Nhleko wriggled out of questions, offering long-winded and often irrational replies – one of them involving the accusation that someone might be a drunk – prompting the DA’s Shadow Minister of Police, Zakhele Mbhele, to release a statement saying that Nhleko, one of Zuma’s Praetorian guards, was in contempt of Parliament and that his conduct during the committee meeting had breached the Powers and Privileges Act.

“The Minister completely avoided directly answering questions related to McBride and IPID, and claimed that it would be ‘improper’, ‘prejudicial’ and an ‘unfair legal practice’ to discuss this and related matters,” said Mbhele

Yet this is exactly why Nhleko had been called before the committee and by “not directly and properly answering for his actions, he has evaded accountability and frustrated the work of the Portfolio Committee”.

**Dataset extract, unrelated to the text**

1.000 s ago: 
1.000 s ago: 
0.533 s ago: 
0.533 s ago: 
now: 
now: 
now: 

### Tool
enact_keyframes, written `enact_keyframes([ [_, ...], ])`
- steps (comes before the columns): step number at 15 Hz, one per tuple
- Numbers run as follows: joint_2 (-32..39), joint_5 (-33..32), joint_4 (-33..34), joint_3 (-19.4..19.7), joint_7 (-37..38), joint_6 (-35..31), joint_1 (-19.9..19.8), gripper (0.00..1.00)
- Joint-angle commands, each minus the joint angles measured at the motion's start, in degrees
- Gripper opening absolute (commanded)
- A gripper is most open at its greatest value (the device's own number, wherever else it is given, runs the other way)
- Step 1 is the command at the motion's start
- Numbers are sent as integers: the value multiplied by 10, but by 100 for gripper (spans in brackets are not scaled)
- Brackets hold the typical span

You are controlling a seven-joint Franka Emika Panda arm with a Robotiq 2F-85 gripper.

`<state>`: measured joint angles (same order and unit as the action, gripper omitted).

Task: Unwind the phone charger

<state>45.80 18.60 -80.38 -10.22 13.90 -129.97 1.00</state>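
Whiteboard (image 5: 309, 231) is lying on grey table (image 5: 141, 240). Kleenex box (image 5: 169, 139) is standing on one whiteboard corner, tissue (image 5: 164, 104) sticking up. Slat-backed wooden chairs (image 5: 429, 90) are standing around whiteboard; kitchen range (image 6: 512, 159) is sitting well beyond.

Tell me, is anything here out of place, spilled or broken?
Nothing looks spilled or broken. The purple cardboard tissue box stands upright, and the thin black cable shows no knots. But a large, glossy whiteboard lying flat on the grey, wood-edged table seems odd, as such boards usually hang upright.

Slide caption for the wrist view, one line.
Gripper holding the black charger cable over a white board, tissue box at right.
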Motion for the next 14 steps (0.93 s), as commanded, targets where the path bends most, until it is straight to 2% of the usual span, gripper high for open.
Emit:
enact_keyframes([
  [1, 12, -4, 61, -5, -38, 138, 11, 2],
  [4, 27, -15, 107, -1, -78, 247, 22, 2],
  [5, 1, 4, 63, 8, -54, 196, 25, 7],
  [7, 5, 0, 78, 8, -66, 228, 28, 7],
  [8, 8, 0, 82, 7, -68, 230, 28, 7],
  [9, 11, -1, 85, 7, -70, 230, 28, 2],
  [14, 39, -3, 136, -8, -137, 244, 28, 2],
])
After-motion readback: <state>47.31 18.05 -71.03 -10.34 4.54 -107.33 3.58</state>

The DA, said Mbhele, would be writing to the Speaker of the National Assembly, Baleka Mbete, to request that she establish a Standing Committee to inquire into this charge, as specified in line with Section 12(2) of the Powers, Privileges and Immunities of Parliament and Provincial Legislatures Act (the Act).

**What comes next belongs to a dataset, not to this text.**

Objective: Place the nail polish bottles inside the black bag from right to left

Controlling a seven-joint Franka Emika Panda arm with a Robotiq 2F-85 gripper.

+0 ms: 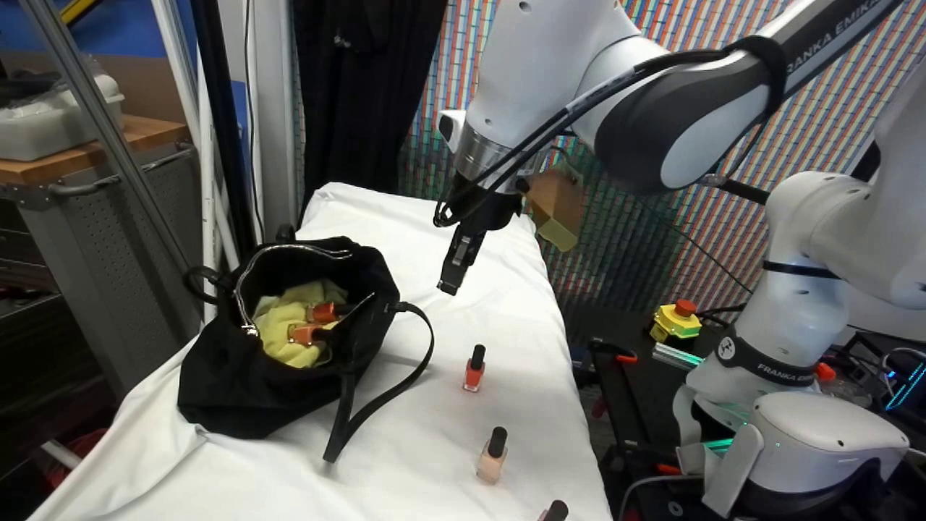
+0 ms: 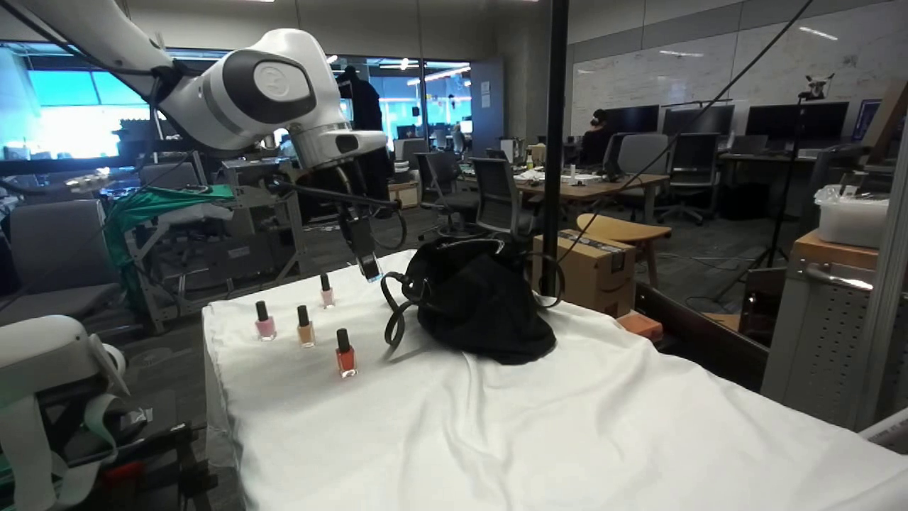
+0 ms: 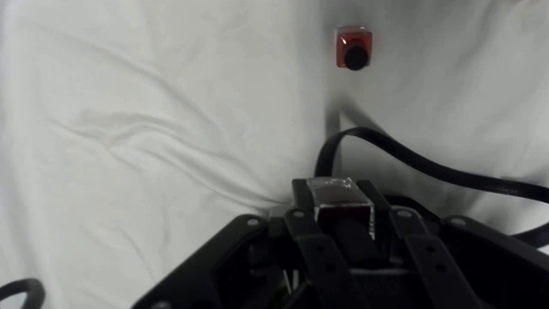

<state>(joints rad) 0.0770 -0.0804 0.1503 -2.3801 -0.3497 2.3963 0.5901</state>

“By giving the Committee the run-around and failing to answer questions on IPID, McBride and his own conduct, despite being specifically invited and requested to do so, this is exactly what Nhleko was doing,” said Mbhele.

Meanwhile, Nhleko’s appointment of another of President Zuma’s acolytes, Lieutenant-General Mthandazo Ntlemeza, continued to be challenged in the Pretoria High Court on Wednesday. The court heard that a committee that had consisted of the minister of justice, state security and the deputy minister of police had been “ill equipped” to recommend the controversial Ntlemeza to head the Hawks.

Advocate David Unterhalter, representing the Helen Suzman Foundation and Freedom Under Law, who have challenged Nhleko’s appointment of Ntlemeza as “irrational”, told the court the committee did not take into account a ruling by Judge Elias Matojane in the Shadrack Sibiya matter that Ntlemeza had lied and been dishonest.

Ntlemeza’s legal representative, Advocate William Mokhari, echoed an earlier sentiment by Nhleko that judge Matojane’s ruling had merely been “an opinion” and not “a finding”.

This type of argument is in line with President Zuma’s and the ANC’s attacks on the  country’s judiciary. In 2015 Chief Justice Mogoeng Mogoeng requested a meeting with Zuma after ANC Secretary-General Gwede Mantashe’s remarks that the courts were “biased” against the ruling party.

The two events on Wednesday, involving the SABC and Minister Nhleko – as well as the recent refusal by Minster of Social Development Bathabile Dlamini (another staunch Zuma disciple) to reveal, probably non-existent, contingency plans for the April 1 2017 payout of grants by SASSA – are symptomatic of a leadership and a party that has already been found to have undermined two pillars of the state: the executive, through Zuma’s breach of his oath of office, and Parliament, in failing to fulfil constitutional obligations with regard to the Public Protector’s Nkandla report.

This ethos under President Zuma has not only undermined the Constitution but also the credibility of the ANC under his leadership. Those who are currently emboldened by President Zuma’s recalcitrant attitude to the rule of law will soon come to feel its grip.

The ANC’s former Northern Cape chairman, John Block, who has been one such ruling party survivor, is currently fighting tooth and nail to avoid a 15-year jail sentence on charges of fraud and money laundering. The wheels of justice in a constitutional democracy grind slowly, but they do grind, as the once untouchable Block has discovered to his shock. DM

Photo: Jacob Zuma, Hlaudi Motoeneng, Nathi Nhleko, Berning Ntlemeza.